ABOUT THIS TASK: An exact transcription of the listing, without its images, is what the answer must contain.

□ □ □

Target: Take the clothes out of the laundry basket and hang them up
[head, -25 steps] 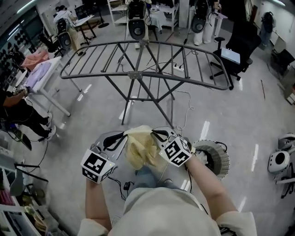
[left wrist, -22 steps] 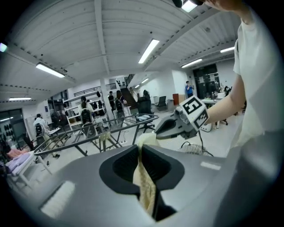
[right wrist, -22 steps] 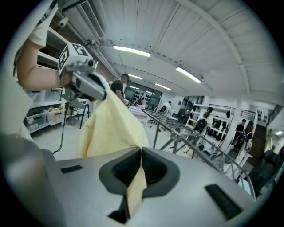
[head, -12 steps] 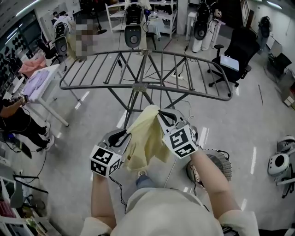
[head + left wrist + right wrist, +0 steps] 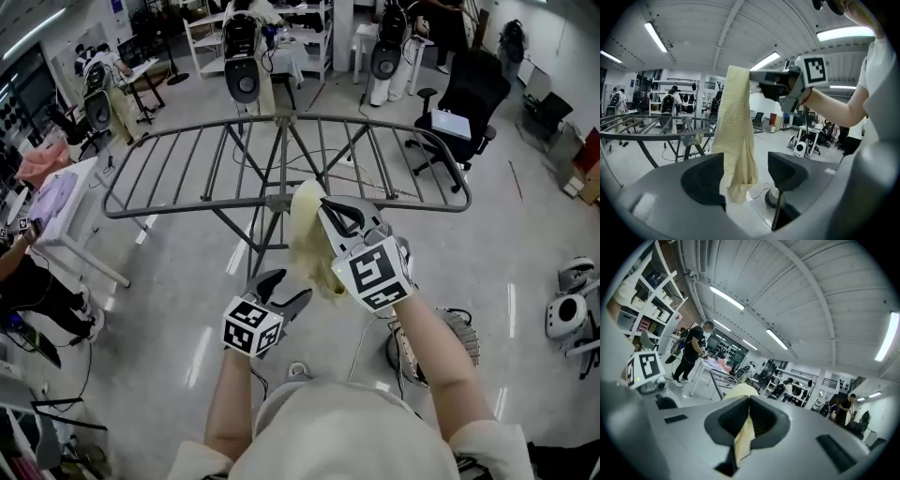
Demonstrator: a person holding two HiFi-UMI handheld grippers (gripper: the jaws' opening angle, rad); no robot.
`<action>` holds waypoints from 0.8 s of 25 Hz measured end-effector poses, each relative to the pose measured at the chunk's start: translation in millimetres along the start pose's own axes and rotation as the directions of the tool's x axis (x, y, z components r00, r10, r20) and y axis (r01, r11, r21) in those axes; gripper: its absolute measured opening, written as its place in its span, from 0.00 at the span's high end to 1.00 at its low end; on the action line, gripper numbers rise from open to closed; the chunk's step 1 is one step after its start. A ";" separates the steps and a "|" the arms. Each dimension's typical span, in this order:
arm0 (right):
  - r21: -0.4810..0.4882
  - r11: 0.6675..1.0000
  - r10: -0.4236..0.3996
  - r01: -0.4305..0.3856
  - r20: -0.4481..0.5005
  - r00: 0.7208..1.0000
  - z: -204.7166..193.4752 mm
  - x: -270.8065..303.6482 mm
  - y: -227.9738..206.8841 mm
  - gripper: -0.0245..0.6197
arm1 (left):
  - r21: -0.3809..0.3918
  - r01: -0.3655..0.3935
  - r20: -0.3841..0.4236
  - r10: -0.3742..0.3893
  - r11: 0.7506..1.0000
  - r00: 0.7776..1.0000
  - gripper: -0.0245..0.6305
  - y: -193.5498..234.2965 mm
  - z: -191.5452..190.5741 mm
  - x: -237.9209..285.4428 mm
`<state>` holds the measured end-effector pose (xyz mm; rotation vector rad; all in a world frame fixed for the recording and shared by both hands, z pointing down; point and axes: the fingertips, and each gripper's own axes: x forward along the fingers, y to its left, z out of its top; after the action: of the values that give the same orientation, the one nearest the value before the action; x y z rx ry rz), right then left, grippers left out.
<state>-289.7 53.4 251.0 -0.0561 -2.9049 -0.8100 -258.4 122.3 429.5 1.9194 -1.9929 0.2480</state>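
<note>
A pale yellow cloth (image 5: 310,242) hangs from my right gripper (image 5: 325,205), which is shut on its top edge just in front of the grey drying rack (image 5: 169,167). In the right gripper view the cloth (image 5: 744,436) is pinched between the closed jaws (image 5: 749,405). My left gripper (image 5: 288,287) sits lower and to the left, its jaws opening. In the left gripper view the cloth's lower end (image 5: 736,154) dangles loose between the spread fingers (image 5: 705,180) without being pressed. The laundry basket (image 5: 460,330) stands on the floor, partly hidden behind my right arm.
A black office chair (image 5: 463,98) stands beyond the rack's right end. A table with pink and lilac clothes (image 5: 49,183) and a seated person (image 5: 23,281) are at the left. A white machine (image 5: 565,321) sits on the floor at the right. Cables trail under the rack.
The left gripper has let go of the yellow cloth and dropped lower. The right gripper has lifted the cloth up toward the rack, so it now hangs from that gripper alone.
</note>
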 end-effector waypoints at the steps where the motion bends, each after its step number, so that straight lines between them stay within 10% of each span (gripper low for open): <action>1: 0.010 1.000 -0.013 0.013 0.008 1.000 5.5 4.8 -4.7 0.95 | -0.010 0.001 -0.006 -0.001 1.000 1.000 0.53 4.5 -2.0 10.3; 9: -0.010 0.993 -0.116 0.116 0.008 0.993 49.8 45.8 -39.1 0.95 | -0.089 0.144 -0.042 -0.148 0.986 0.988 0.57 -30.0 -0.5 81.0; 13: -0.002 0.986 -0.169 0.169 -0.006 0.986 68.1 51.0 -53.0 0.95 | -0.171 -0.014 -0.079 0.001 0.985 0.997 0.56 -12.1 -17.5 105.1; 18: 0.010 0.980 -0.198 0.198 -0.002 0.980 84.5 50.6 -59.4 0.95 | -0.073 -0.151 -0.106 0.143 0.986 0.984 0.56 16.6 -37.4 107.9; 20: -0.010 0.978 -0.208 0.208 -0.017 0.978 82.4 52.7 -60.4 0.95 | -0.054 -0.194 -0.111 0.187 0.980 0.976 0.75 33.1 -42.2 97.5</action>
<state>-355.1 44.5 157.0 0.2575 -2.9245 -0.8481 -286.5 49.6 508.8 1.6421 -2.0888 0.3240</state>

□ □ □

PROBLEM SOLUTION:
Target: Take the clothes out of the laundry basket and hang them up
[head, -25 steps] 
[left wrist, -22 steps] 
[right wrist, -22 steps] 
[head, -12 steps] 
[head + left wrist + right wrist, +0 steps] 
Demonstrator: a person holding two HiFi-UMI handheld grippers (gripper: the jaws' opening angle, rad); no robot.
`<action>` holds waypoints from 0.8 s of 25 Hz measured end-effector poses, each relative to the pose measured at the chunk's start: translation in millimetres along the start pose's own axes and rotation as the directions of the tool's x axis (x, y, z components r00, r10, r20) and y axis (r01, r11, r21) in those axes; gripper: its absolute measured opening, written as its place in its span, from 0.00 at the span's high end to 1.00 at its low end; on the action line, gripper numbers rise from open to closed; the chunk's step 1 is one step after its start. A ";" separates the steps and a "|" the arms. Each dimension's typical span, in this order:
arm0 (right):
  - r21: -0.4810..0.4882
  - r11: 0.6675..1.0000
  - r10: -0.4236..0.3996
  - r01: -0.4305..0.3856
  - r20: -0.4481..0.5005
  - r00: 0.7208..1.0000
  - z: -204.7166..193.4752 mm
  - x: -270.8065..303.6482 mm
  - y: -227.9738..206.8841 mm
  - gripper: -0.0245..0.6197
arm1 (left):
  - r21: -0.3809..0.3918
  - r01: -0.3655..0.3935
  - r20: -0.3841..0.4236
  - r10: -0.3742..0.3893
  - r11: 0.7506..1.0000
  - r00: 0.7776..1.0000
  - gripper: -0.0245..0.6305
  - y: -193.5498..234.2965 mm
  - z: -191.5452..190.5741 mm
  - x: -237.9209..285.4428 mm
`<state>` holds the measured end-effector pose (xyz mm; rotation vector rad; all in a world frame fixed for the recording and shared by both hands, z pointing down; point and axes: the fingertips, and each gripper's own axes: x forward along the fingers, y to its left, z out of its top; after the action: of the values that give the same orientation, the one nearest the value before the action; x y z rx ry rz), right then left, grippers left out.
<state>-289.7 53.4 251.0 -0.0561 -2.9049 -0.8100 -258.4 122.3 429.5 1.9194 -1.9929 0.2480</state>
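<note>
A pale yellow cloth (image 5: 310,242) hangs from my right gripper (image 5: 325,205), which is shut on its top edge just in front of the grey drying rack (image 5: 169,167). In the right gripper view the cloth (image 5: 744,436) is pinched between the closed jaws (image 5: 749,405). My left gripper (image 5: 288,287) sits lower and to the left, its jaws opening. In the left gripper view the cloth's lower end (image 5: 736,154) dangles loose between the spread fingers (image 5: 705,180) without being pressed. The laundry basket (image 5: 460,330) stands on the floor, partly hidden behind my right arm.
A black office chair (image 5: 463,98) stands beyond the rack's right end. A table with pink and lilac clothes (image 5: 49,183) and a seated person (image 5: 23,281) are at the left. A white machine (image 5: 565,321) sits on the floor at the right. Cables trail under the rack.
The left gripper has let go of the yellow cloth and dropped lower. The right gripper has lifted the cloth up toward the rack, so it now hangs from that gripper alone.
</note>
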 end-effector waypoints at the steps where the motion bends, each after its step number, so that straight lines between them stay within 10% of each span (gripper low for open): <action>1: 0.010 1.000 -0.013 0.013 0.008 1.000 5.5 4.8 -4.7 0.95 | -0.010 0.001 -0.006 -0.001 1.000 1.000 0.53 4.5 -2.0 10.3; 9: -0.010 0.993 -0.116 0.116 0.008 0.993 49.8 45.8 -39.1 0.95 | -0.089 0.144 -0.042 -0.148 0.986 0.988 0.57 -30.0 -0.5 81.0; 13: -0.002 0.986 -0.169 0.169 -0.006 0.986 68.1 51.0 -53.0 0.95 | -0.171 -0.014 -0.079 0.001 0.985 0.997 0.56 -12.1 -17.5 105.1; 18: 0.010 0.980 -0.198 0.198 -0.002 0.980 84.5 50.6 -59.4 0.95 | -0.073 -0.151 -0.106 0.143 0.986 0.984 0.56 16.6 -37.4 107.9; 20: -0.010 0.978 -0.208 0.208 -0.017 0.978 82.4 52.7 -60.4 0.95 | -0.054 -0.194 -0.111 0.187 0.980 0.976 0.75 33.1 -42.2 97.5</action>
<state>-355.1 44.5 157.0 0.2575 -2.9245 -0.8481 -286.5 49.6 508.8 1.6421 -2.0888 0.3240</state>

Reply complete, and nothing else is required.